Сестры собрали деньги на похороны. Из Габрова тоже пришла помощь. Бедная Йовка! – к ней были обращены все взоры.
Она слонялась, словно тень, или, как выражался покойный при жизни, словно "безголовая муха", входила в комнату, где стоял гроб, будто для того, чтобы убедиться, что он в самом деле умер, и с плачем возвращалась в объятия сестер.

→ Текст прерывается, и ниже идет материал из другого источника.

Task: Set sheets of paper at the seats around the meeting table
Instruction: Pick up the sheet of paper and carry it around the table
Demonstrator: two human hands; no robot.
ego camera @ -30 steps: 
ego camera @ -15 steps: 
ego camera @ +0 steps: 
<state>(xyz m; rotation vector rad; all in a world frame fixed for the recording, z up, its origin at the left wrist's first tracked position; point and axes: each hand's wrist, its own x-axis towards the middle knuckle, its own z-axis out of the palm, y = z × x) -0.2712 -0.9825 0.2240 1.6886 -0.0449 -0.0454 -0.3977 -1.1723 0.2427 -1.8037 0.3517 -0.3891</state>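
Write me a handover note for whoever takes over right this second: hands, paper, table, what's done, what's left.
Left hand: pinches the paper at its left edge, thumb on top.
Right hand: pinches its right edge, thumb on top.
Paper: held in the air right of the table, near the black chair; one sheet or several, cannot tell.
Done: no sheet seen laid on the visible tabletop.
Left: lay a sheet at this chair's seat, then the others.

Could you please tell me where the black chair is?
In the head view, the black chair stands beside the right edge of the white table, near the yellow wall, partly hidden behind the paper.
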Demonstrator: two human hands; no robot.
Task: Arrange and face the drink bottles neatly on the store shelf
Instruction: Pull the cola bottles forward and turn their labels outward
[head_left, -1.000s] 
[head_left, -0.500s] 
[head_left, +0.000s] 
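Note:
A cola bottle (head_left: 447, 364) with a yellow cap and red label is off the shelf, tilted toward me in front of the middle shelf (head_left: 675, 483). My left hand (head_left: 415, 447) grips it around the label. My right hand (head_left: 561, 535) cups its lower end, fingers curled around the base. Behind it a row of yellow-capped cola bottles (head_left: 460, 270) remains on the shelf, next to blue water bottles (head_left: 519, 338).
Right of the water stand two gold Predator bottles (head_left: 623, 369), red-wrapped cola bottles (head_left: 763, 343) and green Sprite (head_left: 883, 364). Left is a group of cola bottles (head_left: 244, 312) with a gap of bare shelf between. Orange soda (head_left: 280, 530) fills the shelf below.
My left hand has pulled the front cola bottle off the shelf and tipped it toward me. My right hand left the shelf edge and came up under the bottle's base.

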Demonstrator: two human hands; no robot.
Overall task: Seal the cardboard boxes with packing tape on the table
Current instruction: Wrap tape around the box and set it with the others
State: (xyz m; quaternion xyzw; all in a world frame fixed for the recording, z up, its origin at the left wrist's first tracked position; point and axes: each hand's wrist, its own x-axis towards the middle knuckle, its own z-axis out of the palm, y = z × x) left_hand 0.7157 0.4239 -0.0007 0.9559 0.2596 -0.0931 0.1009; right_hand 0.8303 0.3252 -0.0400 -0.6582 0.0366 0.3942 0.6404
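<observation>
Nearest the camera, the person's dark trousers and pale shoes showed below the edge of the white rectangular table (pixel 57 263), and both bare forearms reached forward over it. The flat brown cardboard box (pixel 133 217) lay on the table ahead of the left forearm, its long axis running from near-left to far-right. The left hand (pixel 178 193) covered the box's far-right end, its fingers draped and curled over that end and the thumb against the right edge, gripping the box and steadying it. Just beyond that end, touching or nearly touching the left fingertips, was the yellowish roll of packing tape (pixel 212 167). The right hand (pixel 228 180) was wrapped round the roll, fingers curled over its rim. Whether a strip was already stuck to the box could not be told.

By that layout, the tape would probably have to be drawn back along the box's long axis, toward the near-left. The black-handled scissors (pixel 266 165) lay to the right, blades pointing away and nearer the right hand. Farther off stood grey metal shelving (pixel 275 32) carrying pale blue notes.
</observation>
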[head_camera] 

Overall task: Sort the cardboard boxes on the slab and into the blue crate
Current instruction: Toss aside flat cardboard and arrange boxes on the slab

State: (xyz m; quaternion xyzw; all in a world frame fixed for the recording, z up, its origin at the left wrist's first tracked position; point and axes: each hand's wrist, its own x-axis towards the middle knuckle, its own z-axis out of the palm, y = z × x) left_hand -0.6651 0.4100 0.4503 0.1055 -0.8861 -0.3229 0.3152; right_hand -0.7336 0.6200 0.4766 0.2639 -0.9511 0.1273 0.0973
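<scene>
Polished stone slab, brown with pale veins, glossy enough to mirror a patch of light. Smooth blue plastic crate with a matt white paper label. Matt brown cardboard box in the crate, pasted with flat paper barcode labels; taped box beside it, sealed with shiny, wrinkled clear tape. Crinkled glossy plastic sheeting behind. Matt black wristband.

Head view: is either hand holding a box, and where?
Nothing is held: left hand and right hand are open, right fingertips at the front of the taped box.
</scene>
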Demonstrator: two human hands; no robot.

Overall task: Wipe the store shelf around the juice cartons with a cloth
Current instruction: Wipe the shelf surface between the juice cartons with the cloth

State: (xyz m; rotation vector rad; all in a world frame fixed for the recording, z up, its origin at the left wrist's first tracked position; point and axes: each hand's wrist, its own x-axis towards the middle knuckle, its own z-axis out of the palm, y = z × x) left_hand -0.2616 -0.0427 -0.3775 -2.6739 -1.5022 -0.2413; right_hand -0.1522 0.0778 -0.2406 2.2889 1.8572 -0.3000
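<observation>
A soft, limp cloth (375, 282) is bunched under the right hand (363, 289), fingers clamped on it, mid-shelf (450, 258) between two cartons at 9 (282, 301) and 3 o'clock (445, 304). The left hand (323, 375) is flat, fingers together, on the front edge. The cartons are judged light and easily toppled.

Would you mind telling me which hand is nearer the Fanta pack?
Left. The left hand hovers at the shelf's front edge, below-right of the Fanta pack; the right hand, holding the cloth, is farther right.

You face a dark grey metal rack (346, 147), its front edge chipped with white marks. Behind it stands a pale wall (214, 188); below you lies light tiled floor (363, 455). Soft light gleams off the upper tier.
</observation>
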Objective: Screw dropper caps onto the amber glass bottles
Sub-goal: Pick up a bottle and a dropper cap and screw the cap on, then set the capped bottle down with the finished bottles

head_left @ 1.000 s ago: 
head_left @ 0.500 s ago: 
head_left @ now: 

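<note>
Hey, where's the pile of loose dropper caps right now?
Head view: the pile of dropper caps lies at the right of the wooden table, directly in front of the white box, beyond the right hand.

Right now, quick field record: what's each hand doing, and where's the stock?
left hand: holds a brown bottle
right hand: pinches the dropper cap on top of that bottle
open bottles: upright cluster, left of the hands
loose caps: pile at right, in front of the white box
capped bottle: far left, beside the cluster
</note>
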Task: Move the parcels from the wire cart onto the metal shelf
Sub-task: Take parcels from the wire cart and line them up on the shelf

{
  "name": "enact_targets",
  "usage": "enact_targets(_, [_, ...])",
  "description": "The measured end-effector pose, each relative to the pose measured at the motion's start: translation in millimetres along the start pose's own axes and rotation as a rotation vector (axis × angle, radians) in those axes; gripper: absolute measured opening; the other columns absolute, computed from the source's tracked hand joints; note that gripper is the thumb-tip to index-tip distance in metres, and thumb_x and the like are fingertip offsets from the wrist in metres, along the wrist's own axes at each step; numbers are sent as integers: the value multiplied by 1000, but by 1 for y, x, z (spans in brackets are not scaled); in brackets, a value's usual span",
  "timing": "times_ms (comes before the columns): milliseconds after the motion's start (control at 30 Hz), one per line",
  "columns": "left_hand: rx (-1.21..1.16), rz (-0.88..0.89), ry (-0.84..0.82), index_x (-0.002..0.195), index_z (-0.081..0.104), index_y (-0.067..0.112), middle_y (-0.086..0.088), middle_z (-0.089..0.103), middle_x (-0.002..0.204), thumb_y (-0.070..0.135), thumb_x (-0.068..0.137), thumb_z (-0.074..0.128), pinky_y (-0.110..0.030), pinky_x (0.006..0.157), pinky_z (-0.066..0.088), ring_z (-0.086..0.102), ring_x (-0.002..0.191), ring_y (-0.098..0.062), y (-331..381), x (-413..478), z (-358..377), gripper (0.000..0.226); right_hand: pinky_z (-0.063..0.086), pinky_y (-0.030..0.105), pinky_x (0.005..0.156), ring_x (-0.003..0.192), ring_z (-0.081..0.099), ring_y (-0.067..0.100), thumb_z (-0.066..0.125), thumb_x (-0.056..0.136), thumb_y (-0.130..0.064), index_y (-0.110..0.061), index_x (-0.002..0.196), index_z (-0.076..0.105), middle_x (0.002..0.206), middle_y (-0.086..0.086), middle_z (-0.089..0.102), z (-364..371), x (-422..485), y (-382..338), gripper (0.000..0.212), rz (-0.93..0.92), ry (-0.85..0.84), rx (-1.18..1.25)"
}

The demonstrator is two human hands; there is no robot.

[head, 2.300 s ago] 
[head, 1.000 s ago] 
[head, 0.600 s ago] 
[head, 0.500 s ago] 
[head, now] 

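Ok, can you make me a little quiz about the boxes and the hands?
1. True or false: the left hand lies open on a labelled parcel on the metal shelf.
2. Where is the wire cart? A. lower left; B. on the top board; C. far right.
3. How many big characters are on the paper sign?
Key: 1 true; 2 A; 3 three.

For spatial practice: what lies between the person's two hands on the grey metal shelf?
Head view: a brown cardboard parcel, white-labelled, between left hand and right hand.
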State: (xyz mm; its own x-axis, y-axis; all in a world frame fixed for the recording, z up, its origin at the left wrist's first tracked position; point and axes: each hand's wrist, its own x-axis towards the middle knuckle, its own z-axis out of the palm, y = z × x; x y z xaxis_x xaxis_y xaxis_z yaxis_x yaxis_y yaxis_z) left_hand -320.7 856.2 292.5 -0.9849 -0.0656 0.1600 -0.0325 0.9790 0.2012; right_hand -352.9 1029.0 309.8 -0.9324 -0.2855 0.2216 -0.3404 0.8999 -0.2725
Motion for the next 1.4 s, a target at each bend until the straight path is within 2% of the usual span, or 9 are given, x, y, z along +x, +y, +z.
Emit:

Он лежал в смиренной позе, со скрещенными на груди руками, и, глядя на эти высохшие пальцы, на это лицо, обтянутое желтой кожей, с заострившимся носом, она никак не могла представить себе гордого, вспыльчивого и высокомерного Матея Матова, полковника, перед которым дрожали и солдаты, и офицеры, человека, с которым она всю жизнь вела борьбу по самым мелким поводам. Странно, что он молчит, – так привыкла она слышать его голос, его попреки, ругань. Он лежал и молчал, словно бы все было в порядке, – и брюки выглажены, и носки постираны… Йовка то и дело входила в комнату покойного и возвращалась назад; заплаканное лицо ее выражало отчаяние, – можно было подумать, что она любила его всю жизнь, что в семье царили мир и любовь.
Пришел священник, тот же, что и причащал его, и прочел заупокойную молитву. Шагая вокруг покойника и размахивая кадилом, он бормотал нараспев какие-то непонятные слова, которых никто не слушал, и тем более сам Матей Матов. Вопрос – есть ли бог – был теперь уже излишним и бессмысленным. Есть он или нет, от этого ему не будет ни тепло, ни холодно. Достоверно было одно: его самого уже нет, и это непоправимо.
Тетя Дора взяла все заботы на себя. Она старалась придать грусть своей улыбке, но это ей не удавалось. Все-таки Йовке без него будет хуже. Как-никак он получал пенсию, жалованье как преподаватель гимнастики, писал разные там полезные книжки, – в доме были деньги, хватало на квартиру, на пропитание и даже на одежду. А теперь? Бедная Йовка не умела ни шить, ни писать, ничего не умела делать. Старшая дочь студентка – вот и ей придется бросить ученье, поступить на службу; вообще будущее представлялось мрачным.